> [Prompt]
Would you set down each line of the data below exactly?

> [Dataset section]
┄┄┄┄┄┄
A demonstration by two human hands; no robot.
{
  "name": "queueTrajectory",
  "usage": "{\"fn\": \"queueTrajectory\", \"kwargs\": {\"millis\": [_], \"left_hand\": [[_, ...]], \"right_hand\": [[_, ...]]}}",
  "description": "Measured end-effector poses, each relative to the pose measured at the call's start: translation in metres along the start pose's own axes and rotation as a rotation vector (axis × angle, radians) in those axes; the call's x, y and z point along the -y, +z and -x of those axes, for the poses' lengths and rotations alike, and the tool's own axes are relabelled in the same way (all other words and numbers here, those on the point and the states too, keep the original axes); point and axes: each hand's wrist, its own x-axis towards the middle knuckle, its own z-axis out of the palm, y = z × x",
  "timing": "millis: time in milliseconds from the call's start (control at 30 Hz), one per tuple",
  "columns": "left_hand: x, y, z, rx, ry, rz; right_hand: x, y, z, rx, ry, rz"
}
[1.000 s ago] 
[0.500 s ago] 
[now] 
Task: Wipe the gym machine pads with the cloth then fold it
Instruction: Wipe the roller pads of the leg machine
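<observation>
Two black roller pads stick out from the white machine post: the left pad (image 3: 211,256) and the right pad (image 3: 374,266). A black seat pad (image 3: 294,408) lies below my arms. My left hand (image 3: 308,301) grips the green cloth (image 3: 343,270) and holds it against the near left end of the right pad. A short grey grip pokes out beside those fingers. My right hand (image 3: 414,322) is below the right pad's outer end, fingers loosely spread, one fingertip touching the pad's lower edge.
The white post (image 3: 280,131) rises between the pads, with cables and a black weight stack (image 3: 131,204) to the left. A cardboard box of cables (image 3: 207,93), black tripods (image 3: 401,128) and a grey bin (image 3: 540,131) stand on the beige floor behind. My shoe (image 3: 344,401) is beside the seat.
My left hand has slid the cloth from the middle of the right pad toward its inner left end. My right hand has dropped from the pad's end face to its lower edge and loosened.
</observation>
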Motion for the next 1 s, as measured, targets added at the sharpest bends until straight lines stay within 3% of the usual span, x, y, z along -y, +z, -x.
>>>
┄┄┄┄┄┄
> [Completed task]
A demonstration by two human hands; no robot.
{
  "name": "queueTrajectory",
  "usage": "{\"fn\": \"queueTrajectory\", \"kwargs\": {\"millis\": [_], \"left_hand\": [[_, ...]], \"right_hand\": [[_, ...]]}}",
  "description": "Measured end-effector poses, each relative to the pose measured at the call's start: translation in metres along the start pose's own axes and rotation as a rotation vector (axis × angle, radians) in those axes; the call's x, y and z point along the -y, +z and -x of those axes, for the poses' lengths and rotations alike, and the tool's own axes are relabelled in the same way (all other words and numbers here, those on the point and the states too, keep the original axes); point and axes: each hand's wrist, its own x-axis towards the middle knuckle, its own z-axis out of the palm, y = z × x",
  "timing": "millis: time in milliseconds from the call's start (control at 30 Hz), one per tuple",
  "columns": "left_hand: x, y, z, rx, ry, rz; right_hand: x, y, z, rx, ry, rz"
}
[1.000 s ago] 
[0.500 s ago] 
[now] 
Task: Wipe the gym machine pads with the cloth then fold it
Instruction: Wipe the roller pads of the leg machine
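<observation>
Two black roller pads stick out from the white machine post: the left pad (image 3: 211,256) and the right pad (image 3: 374,266). A black seat pad (image 3: 294,408) lies below my arms. My left hand (image 3: 308,301) grips the green cloth (image 3: 343,270) and holds it against the near left end of the right pad. A short grey grip pokes out beside those fingers. My right hand (image 3: 414,322) is below the right pad's outer end, fingers loosely spread, one fingertip touching the pad's lower edge.
The white post (image 3: 280,131) rises between the pads, with cables and a black weight stack (image 3: 131,204) to the left. A cardboard box of cables (image 3: 207,93), black tripods (image 3: 401,128) and a grey bin (image 3: 540,131) stand on the beige floor behind. My shoe (image 3: 344,401) is beside the seat.
My left hand has slid the cloth from the middle of the right pad toward its inner left end. My right hand has dropped from the pad's end face to its lower edge and loosened.
</observation>
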Motion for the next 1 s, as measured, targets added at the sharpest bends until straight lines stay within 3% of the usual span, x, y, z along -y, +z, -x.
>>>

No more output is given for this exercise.